In reality, he knew nothing had changed and that the thoughts were his own mainly, for others seemed to be even glad at the loss of the Jotunn prince amongst them, and they spoke stories of how he was mad and insane. Thor defended him every time, although these days, his words fell on deaf ears who wanted to hear a story of bloodlust, not a story about possession of an otherwise good, if not misled and mistreated, man.
The day Thor became king was a week after Loki's birthday. After the party and the celebrations, he had took his horse to the end of the Bifrost and had sat next to Heimdall, both of them silently staring out over the universe, one who could see all and one who had eyes for only a single person, lost on the planet of the unforgiving Frost Giants. He had fallen asleep there and had woken up before the dawn, eventually returning to his throne before the others felt the need to seek him out.
Thor was a good king, there was no denying that. He had learned much in his time away from Asgard and its bloodied history, and while Midgard's was perhaps even more so, their wars were over different things and for different reasons, and they gave him a chance to be a hero rather than a king. The Avengers weren't as much about killing as they were about the safety of Midgardians, and it was a welcome break for the honour-obsessed people of Asgard. As much as the others disliked admitting so, Midgard had made Thor a good ruler, and so none questioned his decision to visit Jotunheim on an otherwise uninteresting day.
He had nobody to bid goodbye except his mother, father and friends - no wife, no fiancee, and definitely no children. Things such as this had not crossed his mind when he had eons longer to live, and things to finish before he dedicated himself to others in such a way. He may have been a good king, but he could not foresee himself as a father. Not yet, anyway.
The chilled wind bit at his fingers and his face, the things that were unprotected by armour that only provided a meagre warmth in the knee-deep snow. It was painful, but endurable, so he fought through the blizzard that stopped him from seeing much more than a few feet in front of his face and carried on.

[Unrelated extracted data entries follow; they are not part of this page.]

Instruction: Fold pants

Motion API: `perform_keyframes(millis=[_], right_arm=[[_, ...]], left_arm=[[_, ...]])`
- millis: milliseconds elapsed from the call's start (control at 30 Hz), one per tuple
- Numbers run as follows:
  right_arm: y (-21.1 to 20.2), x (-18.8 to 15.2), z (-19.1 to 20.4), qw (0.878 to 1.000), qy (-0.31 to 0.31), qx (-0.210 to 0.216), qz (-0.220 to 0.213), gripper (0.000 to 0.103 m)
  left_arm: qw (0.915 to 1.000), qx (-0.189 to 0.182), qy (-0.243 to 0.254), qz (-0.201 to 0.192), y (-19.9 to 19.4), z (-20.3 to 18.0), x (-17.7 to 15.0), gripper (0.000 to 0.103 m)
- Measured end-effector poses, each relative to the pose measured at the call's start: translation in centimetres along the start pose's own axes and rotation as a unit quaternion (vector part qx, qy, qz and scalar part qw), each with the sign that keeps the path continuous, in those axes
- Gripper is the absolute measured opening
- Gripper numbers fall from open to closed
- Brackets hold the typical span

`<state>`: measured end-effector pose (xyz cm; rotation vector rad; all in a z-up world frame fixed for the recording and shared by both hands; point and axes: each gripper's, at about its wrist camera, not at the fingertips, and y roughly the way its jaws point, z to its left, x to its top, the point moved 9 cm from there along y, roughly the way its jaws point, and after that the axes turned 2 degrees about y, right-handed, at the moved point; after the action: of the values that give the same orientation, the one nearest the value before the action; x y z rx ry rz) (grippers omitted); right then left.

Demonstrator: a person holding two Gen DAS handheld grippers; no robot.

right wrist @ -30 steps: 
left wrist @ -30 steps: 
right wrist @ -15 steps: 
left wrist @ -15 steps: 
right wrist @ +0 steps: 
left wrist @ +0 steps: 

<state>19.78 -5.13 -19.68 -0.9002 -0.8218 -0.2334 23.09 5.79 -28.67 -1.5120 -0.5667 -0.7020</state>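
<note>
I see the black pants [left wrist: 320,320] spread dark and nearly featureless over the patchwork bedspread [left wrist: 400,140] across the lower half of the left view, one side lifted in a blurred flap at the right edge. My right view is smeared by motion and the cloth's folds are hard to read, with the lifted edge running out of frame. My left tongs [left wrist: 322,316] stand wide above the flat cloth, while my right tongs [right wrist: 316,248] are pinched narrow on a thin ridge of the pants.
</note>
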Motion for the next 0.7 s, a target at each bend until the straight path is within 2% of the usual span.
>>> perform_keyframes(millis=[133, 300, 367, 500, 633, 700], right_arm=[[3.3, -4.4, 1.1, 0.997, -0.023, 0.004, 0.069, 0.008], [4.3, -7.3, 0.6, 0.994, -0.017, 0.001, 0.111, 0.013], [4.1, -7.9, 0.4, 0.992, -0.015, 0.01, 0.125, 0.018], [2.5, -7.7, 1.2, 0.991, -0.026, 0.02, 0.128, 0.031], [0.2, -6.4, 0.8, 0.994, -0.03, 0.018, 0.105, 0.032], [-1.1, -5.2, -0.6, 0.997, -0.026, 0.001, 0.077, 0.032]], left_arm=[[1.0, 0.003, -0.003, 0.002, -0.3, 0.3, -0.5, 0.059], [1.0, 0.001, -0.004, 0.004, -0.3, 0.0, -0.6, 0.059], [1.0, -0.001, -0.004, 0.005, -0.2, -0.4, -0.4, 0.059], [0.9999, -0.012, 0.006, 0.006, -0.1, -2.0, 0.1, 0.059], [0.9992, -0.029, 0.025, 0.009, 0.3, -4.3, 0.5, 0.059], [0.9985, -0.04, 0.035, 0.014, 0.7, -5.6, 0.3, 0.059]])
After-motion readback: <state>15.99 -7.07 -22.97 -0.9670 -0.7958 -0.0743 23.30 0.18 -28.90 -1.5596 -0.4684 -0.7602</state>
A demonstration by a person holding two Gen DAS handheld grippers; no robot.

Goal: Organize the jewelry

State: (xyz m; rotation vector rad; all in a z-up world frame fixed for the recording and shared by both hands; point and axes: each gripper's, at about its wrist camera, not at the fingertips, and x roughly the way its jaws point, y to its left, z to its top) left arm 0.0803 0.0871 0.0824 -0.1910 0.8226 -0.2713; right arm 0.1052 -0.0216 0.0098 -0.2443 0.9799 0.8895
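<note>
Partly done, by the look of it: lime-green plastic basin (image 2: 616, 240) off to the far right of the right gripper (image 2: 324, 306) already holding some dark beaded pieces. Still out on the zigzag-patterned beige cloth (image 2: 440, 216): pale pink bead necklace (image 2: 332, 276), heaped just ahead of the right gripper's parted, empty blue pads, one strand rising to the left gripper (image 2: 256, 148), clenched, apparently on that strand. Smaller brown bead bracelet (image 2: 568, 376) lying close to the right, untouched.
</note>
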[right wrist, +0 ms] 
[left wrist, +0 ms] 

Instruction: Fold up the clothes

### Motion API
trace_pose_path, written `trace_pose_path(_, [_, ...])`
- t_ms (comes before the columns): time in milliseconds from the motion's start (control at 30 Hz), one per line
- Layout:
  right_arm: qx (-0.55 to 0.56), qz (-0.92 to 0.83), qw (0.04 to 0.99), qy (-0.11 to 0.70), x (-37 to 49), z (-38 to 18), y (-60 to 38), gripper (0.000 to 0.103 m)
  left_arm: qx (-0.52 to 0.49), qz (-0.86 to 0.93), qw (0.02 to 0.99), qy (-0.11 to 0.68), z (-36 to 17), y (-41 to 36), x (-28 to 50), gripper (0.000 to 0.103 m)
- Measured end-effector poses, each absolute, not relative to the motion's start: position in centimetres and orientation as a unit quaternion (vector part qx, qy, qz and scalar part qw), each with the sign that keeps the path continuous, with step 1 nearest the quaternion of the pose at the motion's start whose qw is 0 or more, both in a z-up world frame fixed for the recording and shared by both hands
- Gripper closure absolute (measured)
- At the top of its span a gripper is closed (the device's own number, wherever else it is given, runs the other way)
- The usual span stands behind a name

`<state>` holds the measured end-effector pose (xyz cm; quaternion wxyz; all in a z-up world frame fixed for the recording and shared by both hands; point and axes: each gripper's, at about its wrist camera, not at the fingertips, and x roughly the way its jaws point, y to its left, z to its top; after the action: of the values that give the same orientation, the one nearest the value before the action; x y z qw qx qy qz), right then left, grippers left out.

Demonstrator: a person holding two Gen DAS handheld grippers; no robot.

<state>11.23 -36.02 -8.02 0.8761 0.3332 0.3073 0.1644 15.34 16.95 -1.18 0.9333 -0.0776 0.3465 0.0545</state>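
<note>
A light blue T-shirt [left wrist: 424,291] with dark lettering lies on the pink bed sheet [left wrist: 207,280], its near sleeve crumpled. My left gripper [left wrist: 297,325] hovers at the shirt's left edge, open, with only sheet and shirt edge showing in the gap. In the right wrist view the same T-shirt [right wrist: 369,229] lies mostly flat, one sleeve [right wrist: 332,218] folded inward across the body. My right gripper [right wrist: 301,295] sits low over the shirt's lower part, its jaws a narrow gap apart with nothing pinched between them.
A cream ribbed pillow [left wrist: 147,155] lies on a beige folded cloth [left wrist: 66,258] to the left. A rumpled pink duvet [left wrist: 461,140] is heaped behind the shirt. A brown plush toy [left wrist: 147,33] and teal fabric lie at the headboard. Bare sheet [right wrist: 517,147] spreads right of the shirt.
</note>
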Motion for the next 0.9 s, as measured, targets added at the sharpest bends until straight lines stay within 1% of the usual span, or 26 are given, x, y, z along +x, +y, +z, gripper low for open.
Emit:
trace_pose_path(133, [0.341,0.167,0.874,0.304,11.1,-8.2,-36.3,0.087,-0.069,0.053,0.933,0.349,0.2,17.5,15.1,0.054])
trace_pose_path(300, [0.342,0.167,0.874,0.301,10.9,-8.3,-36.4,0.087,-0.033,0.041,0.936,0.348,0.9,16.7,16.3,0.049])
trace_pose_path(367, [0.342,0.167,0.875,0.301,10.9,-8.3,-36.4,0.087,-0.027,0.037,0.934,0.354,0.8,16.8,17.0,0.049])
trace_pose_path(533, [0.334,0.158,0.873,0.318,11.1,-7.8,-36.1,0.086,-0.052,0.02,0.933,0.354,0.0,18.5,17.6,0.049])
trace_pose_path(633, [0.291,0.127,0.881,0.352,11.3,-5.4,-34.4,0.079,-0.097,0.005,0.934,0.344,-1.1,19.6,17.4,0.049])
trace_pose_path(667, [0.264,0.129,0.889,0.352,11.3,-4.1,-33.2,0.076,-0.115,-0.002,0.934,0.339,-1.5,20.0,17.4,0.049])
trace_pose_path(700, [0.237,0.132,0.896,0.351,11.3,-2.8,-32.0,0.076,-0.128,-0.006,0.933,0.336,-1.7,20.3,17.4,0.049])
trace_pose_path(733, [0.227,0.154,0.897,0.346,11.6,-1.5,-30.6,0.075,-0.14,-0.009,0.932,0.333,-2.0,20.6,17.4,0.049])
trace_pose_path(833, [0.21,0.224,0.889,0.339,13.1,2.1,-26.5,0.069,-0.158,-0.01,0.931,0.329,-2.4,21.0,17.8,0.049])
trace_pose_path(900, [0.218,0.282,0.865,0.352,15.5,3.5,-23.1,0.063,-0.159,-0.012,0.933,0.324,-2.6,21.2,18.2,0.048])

The wind seemed to speak to him in the darkness, tricking his mind into believing things were there where they were not, and when he happened upon the body of a fallen Jotunn he simply picked it up and slung it over his shoulder, not entirely knowing why or how he had came across it, or who it was for he didn't want to stop and check in such deadly conditions.
Eventually, his feet brought him to a carved out space under a mountain, and he placed the body down beside him, squinting slightly at it. It was impossible, though, the thoughts of who it could be - it was a trick of the cold and the wind. It just looked like him, even though in his ice-riddled mind he knew that it was too small to be that of a normal Frost Giant.